**Exercise objective**.
The answer should consist of every line of the material, repeated verbatim.

**Source material**.
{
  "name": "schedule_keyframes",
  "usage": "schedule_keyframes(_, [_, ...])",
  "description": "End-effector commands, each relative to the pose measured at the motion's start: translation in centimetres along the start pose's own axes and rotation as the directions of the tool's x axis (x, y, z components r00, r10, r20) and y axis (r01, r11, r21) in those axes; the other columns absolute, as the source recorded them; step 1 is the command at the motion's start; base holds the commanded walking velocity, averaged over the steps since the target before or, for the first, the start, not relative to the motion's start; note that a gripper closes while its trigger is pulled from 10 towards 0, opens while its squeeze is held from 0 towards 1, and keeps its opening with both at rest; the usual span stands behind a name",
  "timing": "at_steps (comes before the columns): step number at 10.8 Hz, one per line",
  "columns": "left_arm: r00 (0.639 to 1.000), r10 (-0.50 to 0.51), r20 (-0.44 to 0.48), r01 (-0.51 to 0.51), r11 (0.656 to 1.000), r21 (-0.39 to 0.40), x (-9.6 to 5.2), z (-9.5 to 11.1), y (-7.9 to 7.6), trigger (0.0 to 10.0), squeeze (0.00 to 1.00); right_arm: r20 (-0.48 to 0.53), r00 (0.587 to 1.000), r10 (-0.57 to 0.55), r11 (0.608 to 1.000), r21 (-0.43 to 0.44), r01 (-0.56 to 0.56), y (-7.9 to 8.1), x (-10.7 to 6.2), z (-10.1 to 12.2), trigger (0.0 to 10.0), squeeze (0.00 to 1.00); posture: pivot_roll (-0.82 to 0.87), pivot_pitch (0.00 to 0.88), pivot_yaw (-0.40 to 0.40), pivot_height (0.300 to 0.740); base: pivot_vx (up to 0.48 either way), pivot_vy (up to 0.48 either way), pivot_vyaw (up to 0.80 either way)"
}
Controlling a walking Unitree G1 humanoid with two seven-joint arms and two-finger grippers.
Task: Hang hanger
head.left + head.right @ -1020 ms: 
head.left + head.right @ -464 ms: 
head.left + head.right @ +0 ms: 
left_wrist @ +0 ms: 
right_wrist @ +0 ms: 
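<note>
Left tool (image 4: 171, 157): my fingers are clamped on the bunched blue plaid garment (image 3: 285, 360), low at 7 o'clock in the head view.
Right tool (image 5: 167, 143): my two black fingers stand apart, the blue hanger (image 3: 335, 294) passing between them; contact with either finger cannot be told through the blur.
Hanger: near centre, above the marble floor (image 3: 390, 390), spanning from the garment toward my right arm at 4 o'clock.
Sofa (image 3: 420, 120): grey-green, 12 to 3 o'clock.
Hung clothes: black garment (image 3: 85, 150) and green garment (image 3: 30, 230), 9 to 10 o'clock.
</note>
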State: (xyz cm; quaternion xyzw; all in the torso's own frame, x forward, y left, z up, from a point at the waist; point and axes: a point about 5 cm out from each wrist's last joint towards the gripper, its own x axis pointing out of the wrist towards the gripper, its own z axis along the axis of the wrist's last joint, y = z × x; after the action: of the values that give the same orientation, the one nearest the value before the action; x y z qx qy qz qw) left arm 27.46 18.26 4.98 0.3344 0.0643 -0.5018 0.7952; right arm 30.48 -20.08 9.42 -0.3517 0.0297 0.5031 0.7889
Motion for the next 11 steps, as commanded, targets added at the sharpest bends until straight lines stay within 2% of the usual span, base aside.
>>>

**Answer space**.
{
  "name": "schedule_keyframes",
  "usage": "schedule_keyframes(_, [_, ...])",
  "description": "End-effector commands, each relative to the pose measured at the motion's start: translation in centimetres along the start pose's own axes and rotation as the directions of the tool's x axis (x, y, z components r00, r10, r20) and y axis (r01, r11, r21) in those axes; the other columns absolute, as the source recorded them; step 1 is the command at the motion's start; base holds the commanded walking velocity, averaged over the steps since the target before or, for the first, the start, not relative to the motion's start; note that a gripper closes while its trigger is pulled from 10 towards 0, opens while its squeeze is held from 0 towards 1, and keeps its opening with both at rest; the usual span stands behind a name",
  "timing": "at_steps (comes before the columns): step number at 10.8 Hz, one per line",
  "columns": "left_arm: r00 (0.639 to 1.000), r10 (-0.50 to 0.51), r20 (-0.44 to 0.48), r01 (-0.51 to 0.51), r11 (0.656 to 1.000), r21 (-0.39 to 0.40), x (-9.6 to 5.2), z (-9.5 to 11.1), y (-7.9 to 7.6), trigger (0.0 to 10.0), squeeze (0.00 to 1.00); right_arm: r20 (-0.48 to 0.53), r00 (0.587 to 1.000), r10 (-0.57 to 0.55), r11 (0.608 to 1.000), r21 (-0.43 to 0.44), r01 (-0.56 to 0.56), y (-7.9 to 8.1), x (-10.7 to 6.2), z (-10.1 to 12.2), trigger (0.0 to 10.0), squeeze (0.00 to 1.00); posture: pivot_roll (-0.82 to 0.87), pivot_pitch (0.00 to 0.88), pivot_yaw (-0.40 to 0.40), pivot_height (0.300 to 0.740); base: pivot_vx (up to 0.48 either way), pivot_vy (up to 0.48 either way), pivot_vyaw (up to 0.80 either way)"
}
Controlling a walking Unitree G1 humanoid with two seven-joint arms and two-finger grippers.
Task: Hang hanger
head.left + head.right @ -1020 ms: 
head.left + head.right @ -464 ms: 
head.left + head.right @ +0 ms: 
left_wrist @ +0 ms: 
right_wrist @ +0 ms: 
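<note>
Left tool (image 4: 171, 157): my fingers are clamped on the bunched blue plaid garment (image 3: 285, 360), low at 7 o'clock in the head view.
Right tool (image 5: 167, 143): my two black fingers stand apart, the blue hanger (image 3: 335, 294) passing between them; contact with either finger cannot be told through the blur.
Hanger: near centre, above the marble floor (image 3: 390, 390), spanning from the garment toward my right arm at 4 o'clock.
Sofa (image 3: 420, 120): grey-green, 12 to 3 o'clock.
Hung clothes: black garment (image 3: 85, 150) and green garment (image 3: 30, 230), 9 to 10 o'clock.
</note>
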State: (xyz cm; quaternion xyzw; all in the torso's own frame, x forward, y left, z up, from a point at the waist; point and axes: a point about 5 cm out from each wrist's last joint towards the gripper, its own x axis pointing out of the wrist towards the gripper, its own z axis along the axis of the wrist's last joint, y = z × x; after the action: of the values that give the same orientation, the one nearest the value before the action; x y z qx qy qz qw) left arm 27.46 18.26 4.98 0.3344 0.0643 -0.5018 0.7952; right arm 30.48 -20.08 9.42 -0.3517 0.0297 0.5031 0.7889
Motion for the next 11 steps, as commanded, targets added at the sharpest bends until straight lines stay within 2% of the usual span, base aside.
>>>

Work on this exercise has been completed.